Rappelons que les 18 chaînes occupent trois multiplexes en MPEG2 (TNT en métropole). Elles n’occuperaient plus que deux multiplexes si le Gouvernement et le CSA décidaient de lancer la TNT dans les DOM avec le standard MPEG 4. Il deviendrait ainsi envisageable d’allouer deux, voire trois, multiplexes aux opérateurs susmentionnés afin que ceux-ci puissent constituer un bouquet optionnel payant leur permettant de couvrir en tout ou partie les coûts de transport et de diffusion des chaînes gratuites de la TNT.

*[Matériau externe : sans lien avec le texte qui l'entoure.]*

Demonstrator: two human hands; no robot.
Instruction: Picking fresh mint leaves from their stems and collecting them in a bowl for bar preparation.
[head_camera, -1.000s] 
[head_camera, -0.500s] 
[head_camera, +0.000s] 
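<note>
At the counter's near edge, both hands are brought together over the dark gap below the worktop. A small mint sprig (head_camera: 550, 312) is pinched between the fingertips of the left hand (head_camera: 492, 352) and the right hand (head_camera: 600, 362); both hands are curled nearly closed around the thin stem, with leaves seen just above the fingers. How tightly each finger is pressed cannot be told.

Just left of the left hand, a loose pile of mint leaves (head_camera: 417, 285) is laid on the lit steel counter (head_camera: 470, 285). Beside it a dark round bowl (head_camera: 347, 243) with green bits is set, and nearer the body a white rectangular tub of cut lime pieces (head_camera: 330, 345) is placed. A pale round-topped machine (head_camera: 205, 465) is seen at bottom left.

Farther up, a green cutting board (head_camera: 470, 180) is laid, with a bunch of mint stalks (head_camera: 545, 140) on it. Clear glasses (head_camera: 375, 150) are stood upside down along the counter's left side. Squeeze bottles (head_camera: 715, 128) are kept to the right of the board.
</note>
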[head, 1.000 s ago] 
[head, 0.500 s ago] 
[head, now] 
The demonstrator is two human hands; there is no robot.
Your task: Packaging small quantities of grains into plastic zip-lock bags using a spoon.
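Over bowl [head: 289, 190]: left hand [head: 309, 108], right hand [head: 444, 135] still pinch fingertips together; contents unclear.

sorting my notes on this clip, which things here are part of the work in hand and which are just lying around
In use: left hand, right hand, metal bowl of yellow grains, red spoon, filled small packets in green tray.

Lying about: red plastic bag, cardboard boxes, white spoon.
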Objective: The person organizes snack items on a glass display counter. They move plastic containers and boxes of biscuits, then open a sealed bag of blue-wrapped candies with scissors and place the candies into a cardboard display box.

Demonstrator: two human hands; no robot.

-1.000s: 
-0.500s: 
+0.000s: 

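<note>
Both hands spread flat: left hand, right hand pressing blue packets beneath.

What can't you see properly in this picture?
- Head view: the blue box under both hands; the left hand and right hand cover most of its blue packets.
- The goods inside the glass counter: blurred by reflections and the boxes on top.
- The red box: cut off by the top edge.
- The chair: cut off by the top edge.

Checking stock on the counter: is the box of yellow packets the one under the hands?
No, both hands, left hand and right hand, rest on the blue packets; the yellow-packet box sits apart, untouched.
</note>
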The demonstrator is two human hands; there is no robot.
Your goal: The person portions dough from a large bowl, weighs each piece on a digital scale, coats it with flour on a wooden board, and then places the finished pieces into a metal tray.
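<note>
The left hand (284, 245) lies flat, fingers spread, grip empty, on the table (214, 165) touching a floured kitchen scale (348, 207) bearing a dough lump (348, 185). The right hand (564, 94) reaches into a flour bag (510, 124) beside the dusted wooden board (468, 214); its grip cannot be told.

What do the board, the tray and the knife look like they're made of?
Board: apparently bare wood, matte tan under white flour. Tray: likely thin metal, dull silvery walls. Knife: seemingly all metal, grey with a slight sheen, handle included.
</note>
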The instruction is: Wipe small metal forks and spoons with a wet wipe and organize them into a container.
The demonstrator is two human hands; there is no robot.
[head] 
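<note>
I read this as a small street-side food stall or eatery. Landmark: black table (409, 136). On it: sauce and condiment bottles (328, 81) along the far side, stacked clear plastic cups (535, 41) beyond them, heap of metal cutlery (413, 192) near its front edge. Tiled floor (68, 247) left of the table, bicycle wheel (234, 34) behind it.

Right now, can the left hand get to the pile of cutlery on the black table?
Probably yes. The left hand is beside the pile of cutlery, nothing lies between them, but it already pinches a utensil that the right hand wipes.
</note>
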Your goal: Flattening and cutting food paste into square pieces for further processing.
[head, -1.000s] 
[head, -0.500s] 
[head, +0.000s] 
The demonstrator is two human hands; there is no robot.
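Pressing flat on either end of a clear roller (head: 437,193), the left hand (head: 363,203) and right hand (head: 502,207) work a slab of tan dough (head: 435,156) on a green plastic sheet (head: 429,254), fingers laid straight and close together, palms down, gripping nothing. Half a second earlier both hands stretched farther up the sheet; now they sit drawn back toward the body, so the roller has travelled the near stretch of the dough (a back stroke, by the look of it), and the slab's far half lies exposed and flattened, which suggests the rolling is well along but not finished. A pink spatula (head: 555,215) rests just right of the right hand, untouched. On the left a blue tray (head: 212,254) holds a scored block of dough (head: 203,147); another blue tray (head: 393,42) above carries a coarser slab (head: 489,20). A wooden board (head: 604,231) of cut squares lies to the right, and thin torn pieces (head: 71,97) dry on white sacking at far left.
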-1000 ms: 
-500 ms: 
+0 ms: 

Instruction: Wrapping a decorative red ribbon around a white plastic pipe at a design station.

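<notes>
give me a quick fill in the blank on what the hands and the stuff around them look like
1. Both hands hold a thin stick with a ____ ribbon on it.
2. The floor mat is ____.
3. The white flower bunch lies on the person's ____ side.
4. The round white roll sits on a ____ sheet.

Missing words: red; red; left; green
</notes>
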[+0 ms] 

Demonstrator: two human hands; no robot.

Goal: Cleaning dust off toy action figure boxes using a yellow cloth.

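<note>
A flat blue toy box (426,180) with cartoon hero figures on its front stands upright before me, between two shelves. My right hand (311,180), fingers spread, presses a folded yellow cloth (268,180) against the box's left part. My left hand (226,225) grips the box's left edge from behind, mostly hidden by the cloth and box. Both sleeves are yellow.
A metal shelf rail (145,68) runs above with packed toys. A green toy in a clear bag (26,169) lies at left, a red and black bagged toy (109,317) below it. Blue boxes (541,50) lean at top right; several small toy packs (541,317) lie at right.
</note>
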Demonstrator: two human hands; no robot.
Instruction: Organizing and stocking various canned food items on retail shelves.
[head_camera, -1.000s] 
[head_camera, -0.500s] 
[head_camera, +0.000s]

Nous vous remercions de l’appui que vous voudrez bien apporter à un déploiement authentique de la TNT dans les DOM prenant en compte les progrès des nouvelles technologies, notamment les avancées technologiques fulgurantes enregistrées dans nos départements à travers les investissements des Régions dans les câbles sous-marins à fibre optique. Nous savons pouvoir compter sur vous, sur le Gouvernement et sur le CSA, pour que la solution retenue in fine sur ce sujet très important pour notre avenir numérique relève d’une approche résolument tournée vers l’avenir et capitalisant sur la nouvelle donne numérique domienne permise, grâce à vous, par l’existence de l’article L1425-1 et le dynamisme des Régions qui en a résulté. Notre voeu le plus cher dans les DOM est d’oeuvrer par tous les moyens offerts par les nouvelles technologies à la continuité territoriale, au développement et au désenclavement de nos départements.
Nous savons pouvoir compter sur votre engagement pour cet enjeu national et européen de première importance.